**WHAT NEEDS TO BE DONE**: In the material below, please retype the lines from the very first through the one with "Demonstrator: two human", exactly and without pictures.

════

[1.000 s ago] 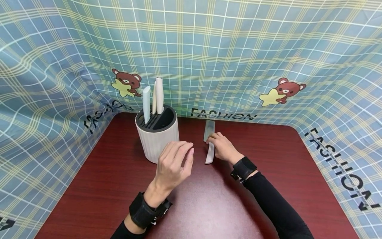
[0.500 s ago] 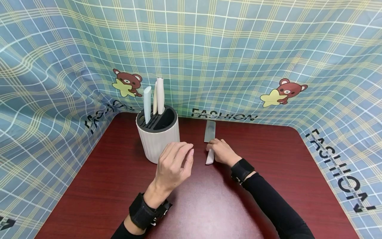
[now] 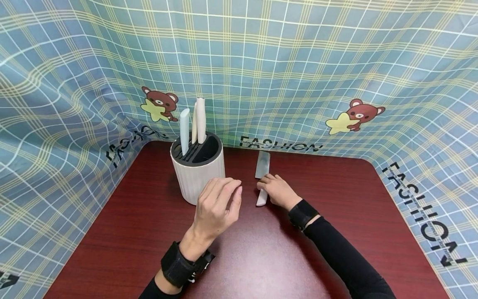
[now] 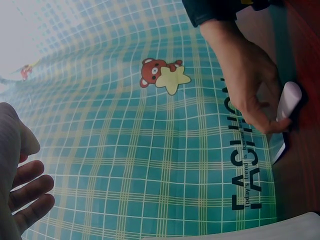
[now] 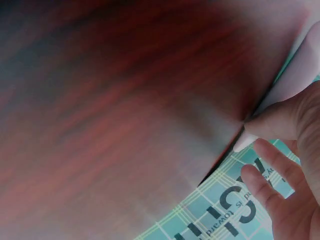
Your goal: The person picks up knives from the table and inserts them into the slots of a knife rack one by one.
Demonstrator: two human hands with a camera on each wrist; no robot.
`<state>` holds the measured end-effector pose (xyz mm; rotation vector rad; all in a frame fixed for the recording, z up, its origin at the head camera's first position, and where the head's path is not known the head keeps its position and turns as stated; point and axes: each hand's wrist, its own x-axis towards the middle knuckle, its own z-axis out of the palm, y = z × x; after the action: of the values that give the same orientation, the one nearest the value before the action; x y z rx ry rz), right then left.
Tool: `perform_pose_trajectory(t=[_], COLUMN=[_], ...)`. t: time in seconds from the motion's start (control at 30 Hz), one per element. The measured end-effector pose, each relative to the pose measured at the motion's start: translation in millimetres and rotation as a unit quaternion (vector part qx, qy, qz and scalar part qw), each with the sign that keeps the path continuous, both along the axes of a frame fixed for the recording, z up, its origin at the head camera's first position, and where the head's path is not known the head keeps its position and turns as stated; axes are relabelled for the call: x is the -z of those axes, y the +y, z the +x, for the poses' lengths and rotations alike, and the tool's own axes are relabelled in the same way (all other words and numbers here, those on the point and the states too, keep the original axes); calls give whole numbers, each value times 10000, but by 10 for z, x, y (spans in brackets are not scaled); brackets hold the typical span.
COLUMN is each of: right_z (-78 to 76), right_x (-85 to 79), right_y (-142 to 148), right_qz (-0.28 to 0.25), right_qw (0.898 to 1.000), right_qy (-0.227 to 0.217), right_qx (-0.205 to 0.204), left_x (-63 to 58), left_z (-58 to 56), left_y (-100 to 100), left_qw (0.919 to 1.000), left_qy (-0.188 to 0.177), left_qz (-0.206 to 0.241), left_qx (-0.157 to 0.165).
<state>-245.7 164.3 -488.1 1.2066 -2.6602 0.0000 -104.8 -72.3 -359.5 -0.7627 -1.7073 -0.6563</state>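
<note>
A cleaver (image 3: 263,165) with a broad grey blade and white handle lies on the dark red table, blade pointing to the back. My right hand (image 3: 278,191) grips its handle close to the blade, hiding the middle of it; the handle's end shows towards me. In the left wrist view the thumb and fingers are at the white handle (image 4: 288,100). My left hand (image 3: 218,203) is held in front of the knife block (image 3: 201,182), fingers loosely bent, holding nothing.
The white ribbed knife block has a black slotted top, with several pale-handled knives (image 3: 201,120) upright in it. A checked blue cloth (image 3: 284,83) with printed bears surrounds the table (image 3: 321,178) at the back and sides.
My right hand has moved slightly back along the cleaver, from where blade meets handle onto the handle, fingers closing around it. The left hand has stayed put.
</note>
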Motion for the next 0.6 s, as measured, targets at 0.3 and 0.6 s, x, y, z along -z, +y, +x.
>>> perform_pose_trajectory(t=[0.3, 0.6], right_z=[3, 12], right_x=[21, 9], right_y=[22, 27], right_qz=[217, 220], right_qw=[9996, 9996], right_qy=[157, 71], right_qx=[-81, -157], left_x=[4, 2], left_z=[5, 11], left_y=[-9, -25], left_qw=[10000, 10000], left_qy=[7, 23], left_qz=[8, 29], left_qx=[17, 6])
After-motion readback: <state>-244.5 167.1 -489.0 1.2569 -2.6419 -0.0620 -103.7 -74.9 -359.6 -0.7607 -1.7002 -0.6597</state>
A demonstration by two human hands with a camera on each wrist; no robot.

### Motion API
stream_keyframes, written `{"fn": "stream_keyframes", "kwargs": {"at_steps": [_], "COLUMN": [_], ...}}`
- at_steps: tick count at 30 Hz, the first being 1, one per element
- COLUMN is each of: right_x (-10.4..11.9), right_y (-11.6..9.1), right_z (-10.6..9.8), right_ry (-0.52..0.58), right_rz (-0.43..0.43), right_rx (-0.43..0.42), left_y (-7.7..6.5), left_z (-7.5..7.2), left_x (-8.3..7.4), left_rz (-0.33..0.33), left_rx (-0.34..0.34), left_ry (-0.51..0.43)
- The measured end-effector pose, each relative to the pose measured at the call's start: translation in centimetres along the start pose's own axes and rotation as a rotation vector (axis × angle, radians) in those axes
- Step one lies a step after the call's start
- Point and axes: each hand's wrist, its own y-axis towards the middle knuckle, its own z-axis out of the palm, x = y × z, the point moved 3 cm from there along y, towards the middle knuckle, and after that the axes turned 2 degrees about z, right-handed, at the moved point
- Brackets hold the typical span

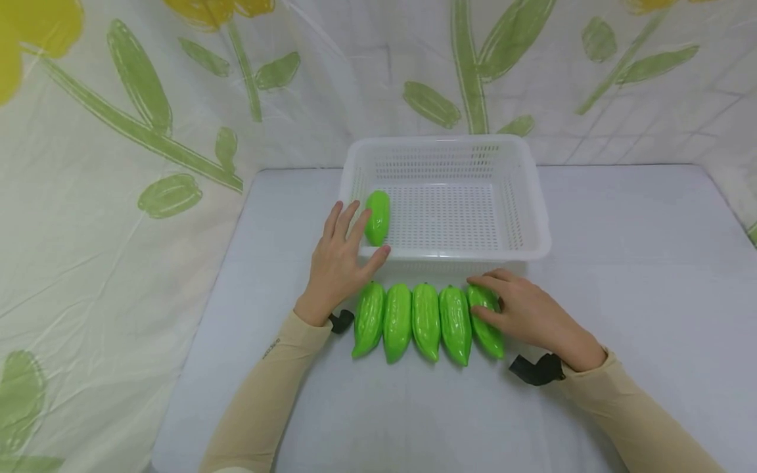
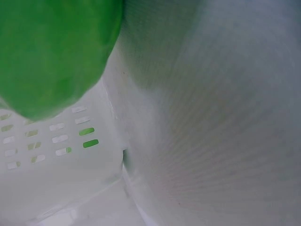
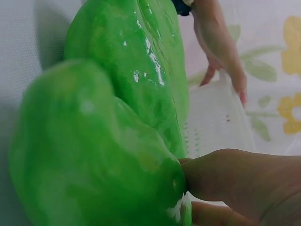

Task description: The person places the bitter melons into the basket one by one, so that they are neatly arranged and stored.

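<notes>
Head view: five green gourds [image 1: 426, 322] lie side by side on the white table [image 1: 639, 282], in a row just in front of the white basket [image 1: 440, 253]; their pointed ends face the person. The right hand [image 1: 526, 312] is at the right end of the row, its thumb and fingers pinching the end gourd [image 1: 490, 336], which lies at a slant beside its neighbour; right wrist view shows the thumb pressed to one end of that gourd, with another finger below it.

The left hand [image 1: 340, 263] is at the basket's near left corner, fingers spread and gripping nothing, thumb out over the near rim; whether it touches the rim, I cannot tell. Next to its fingertips a sixth gourd [image 1: 378, 220] lies inside the basket, along the left side; left wrist view has a green shape close up beside slotted white plastic, the rest too blurred to make out.

Both arms wear tan sleeves [image 1: 251, 401]; a black band [image 1: 537, 369] shows at each wrist; behind the table hangs a pale cloth [image 1: 349, 72] printed with yellow flowers and green leaves.
</notes>
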Motion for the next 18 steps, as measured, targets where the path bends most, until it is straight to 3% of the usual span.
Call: {"fn": "stream_keyframes", "kwargs": {"at_steps": [18], "right_x": [1.6], "right_y": [-1.3], "right_z": [-2.7], "right_ry": [-0.007], "right_rz": [-0.02], "right_rx": [-0.05], "left_y": [0.0], "left_z": [-0.1], "left_x": [0.0], "left_rz": [0.0], "left_rx": [0.006], "left_ry": [-0.006]}}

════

**WRITTEN SOLUTION**:
[1.000 s ago] 
[0.500 s ago] 
[now] 
[now] 
[now] 
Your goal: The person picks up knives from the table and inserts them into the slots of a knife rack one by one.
Demonstrator: two human hands with a camera on each wrist; no robot.

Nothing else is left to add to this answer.